Tuesday, January 20, 2009

Do you offshore?

For the past few months, I have been keeping track of the calls and emails I get from companies offering their offshore marketing research services to us. To my amazement, it has averaged 7 contacts per week. We are a moderate size research company. I can’t imagine how many times the larger firms are contacted. Most of the contacts are from India, but we also get the occasional contact from the Philippines or one of the Eastern European countries.

They use to primarily pitch the backroom operations of survey programming, data processing and tabulation, and occasionally phone interviewing.

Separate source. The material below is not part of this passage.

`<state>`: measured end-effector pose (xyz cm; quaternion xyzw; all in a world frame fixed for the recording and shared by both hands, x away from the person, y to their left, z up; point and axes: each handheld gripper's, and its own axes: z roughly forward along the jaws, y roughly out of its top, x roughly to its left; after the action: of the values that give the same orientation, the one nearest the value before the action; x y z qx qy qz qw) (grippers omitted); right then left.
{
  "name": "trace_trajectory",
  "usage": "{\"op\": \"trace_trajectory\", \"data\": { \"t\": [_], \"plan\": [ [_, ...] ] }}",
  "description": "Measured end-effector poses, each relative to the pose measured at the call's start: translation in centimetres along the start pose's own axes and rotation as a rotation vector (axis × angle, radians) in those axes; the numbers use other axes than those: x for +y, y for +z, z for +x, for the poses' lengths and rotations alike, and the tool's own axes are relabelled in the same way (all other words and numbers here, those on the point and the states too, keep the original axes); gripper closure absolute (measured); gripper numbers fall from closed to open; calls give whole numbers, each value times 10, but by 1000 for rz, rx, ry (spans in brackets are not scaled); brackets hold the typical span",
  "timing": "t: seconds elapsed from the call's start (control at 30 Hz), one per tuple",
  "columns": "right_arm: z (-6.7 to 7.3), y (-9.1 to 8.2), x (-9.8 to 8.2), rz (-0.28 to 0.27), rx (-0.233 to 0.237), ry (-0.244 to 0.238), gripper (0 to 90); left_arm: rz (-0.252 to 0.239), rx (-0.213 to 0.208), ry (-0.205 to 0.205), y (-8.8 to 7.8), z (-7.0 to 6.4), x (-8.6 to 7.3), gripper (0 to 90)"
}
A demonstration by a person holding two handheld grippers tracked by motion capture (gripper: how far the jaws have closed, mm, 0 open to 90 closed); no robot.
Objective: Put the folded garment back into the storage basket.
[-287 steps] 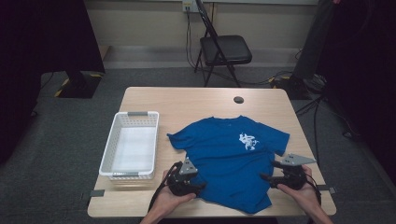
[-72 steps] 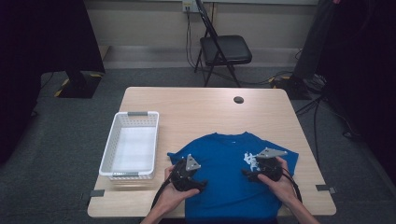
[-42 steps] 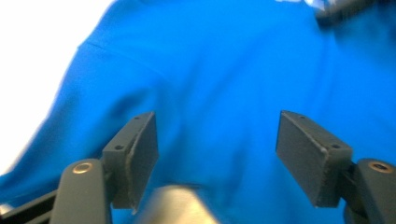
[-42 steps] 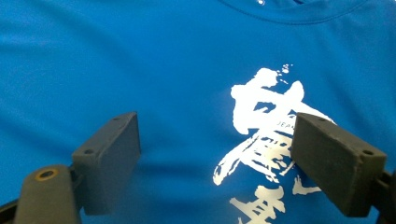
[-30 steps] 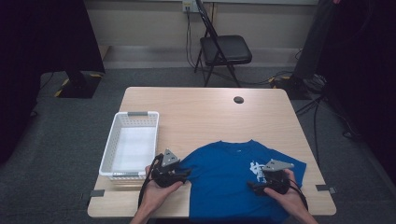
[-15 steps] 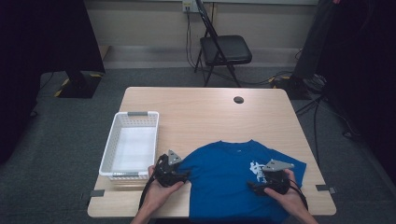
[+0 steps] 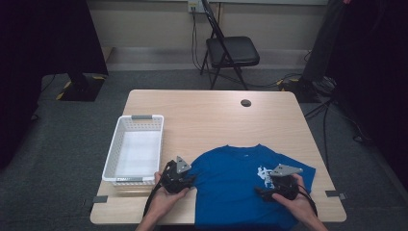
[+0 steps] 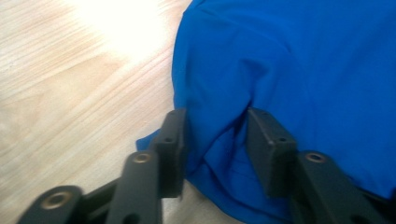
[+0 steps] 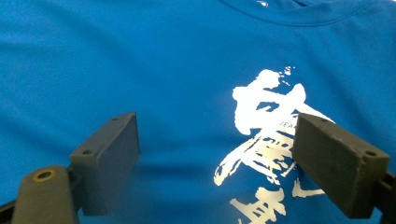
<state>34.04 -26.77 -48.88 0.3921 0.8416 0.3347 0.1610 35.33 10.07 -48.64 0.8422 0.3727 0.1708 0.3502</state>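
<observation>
A blue T-shirt (image 7: 231,178) with a white print (image 9: 266,140) lies flat at the table's near edge, collar pointing away from me. My left gripper (image 7: 186,181) is at the shirt's left edge. Its jaws have just been closing. A bunched fold of blue fabric (image 8: 215,135) now fills the gap, and both pads (image 8: 173,140) press on it. My right gripper (image 7: 265,188) rests over the right side of the shirt. Its jaws (image 9: 215,135) stand wide open above the print and nothing is pinched.
A white mesh basket (image 7: 139,117) stands to the left of the shirt, close to my left hand. The far half of the wooden table (image 7: 216,115) holds a small black disc (image 7: 246,102). A folding chair (image 7: 231,50) stands beyond the table.
The shirt was first pulled toward the near edge and straightened. In the last second my left gripper edged right onto the shirt's edge and its jaws closed on fabric. My right gripper stayed still.
</observation>
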Motion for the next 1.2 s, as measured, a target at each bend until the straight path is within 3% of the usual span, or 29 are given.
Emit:
{"op": "trace_trajectory", "data": {
  "t": [0.33, 0.47, 0.7, 0.9, 1.2],
  "plan": [
    [-1, -2, 2, -18, -4, 11, 145, 6, 13, -4, 0, 0, 1, 812],
    [-6, -7, 3, -50, -42, 32, 144, 12, -7, -11, -1, 2, 2, 844],
    [-18, -5, 0, -36, -93, 65, 144, -7, -41, -29, -4, 4, 2, 855],
    [-21, -1, -2, -11, -94, 80, 140, -46, -65, -54, -10, 6, 3, 856],
    [-21, -1, -2, -12, -90, 88, 135, -81, -85, -56, -16, 5, 6, 855]
  ]
}}
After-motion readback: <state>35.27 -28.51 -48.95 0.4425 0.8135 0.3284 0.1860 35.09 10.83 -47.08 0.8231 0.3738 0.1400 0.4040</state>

But these days they are also aggressively pitching statistical analysis, modeling, report writing and data analysis.

I can understand how offshoring of programming and data processing might make economic sense for the larger firms (who would keep a skeletal crew in the U.S. for these tasks). But for us, it just doesn’t make sense. We especially need data tabulation capabilities in-house. Without them, we would not be able to respond quickly to last minute “what ifs” from our analysts or clients. Sure, we could go back to the offshore company with special requests, but we would lose valuable time. In today’s pace, that’s time we can’t afford to lose.

I am, however, astounded to think companies are offshoring analysis and report writing. After all, the report is your final product. It is your depth of knowledge and insights that the client is paying for. Your local experiences with the product category and the culture also help craft your report. I just don’t understand how some stranger in India can produce an actionable report.

Am I missing the point? Are you having success with offshoring or have you faced disasters?